Your goal =>
Produce an exact copy of all the data below, dropping every image.

Given information =>

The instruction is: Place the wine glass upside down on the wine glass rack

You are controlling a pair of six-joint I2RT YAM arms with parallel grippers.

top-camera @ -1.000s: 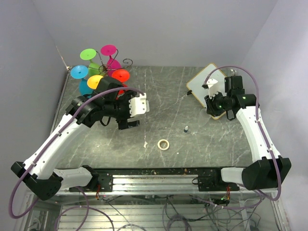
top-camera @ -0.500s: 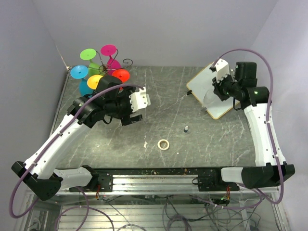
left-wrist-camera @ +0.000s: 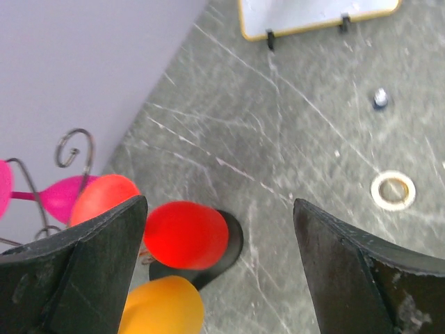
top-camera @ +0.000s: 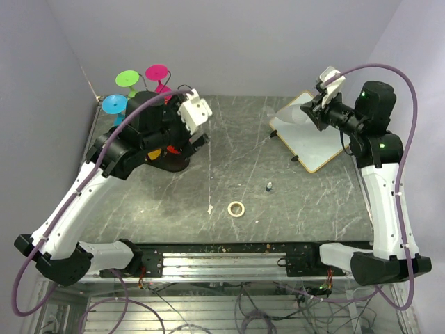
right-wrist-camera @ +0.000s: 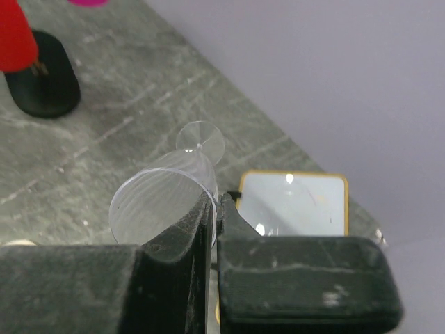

Reply =>
The instruction is: Place the wine glass upside down on the wine glass rack

You are controlling a pair of six-joint I2RT YAM arms with parallel grippers.

top-camera @ -1.000s: 
top-camera @ -0.500s: 
left-wrist-camera @ +0.000s: 
top-camera @ +0.000s: 
right-wrist-camera @ +0.000s: 

The answer, as written, is complete.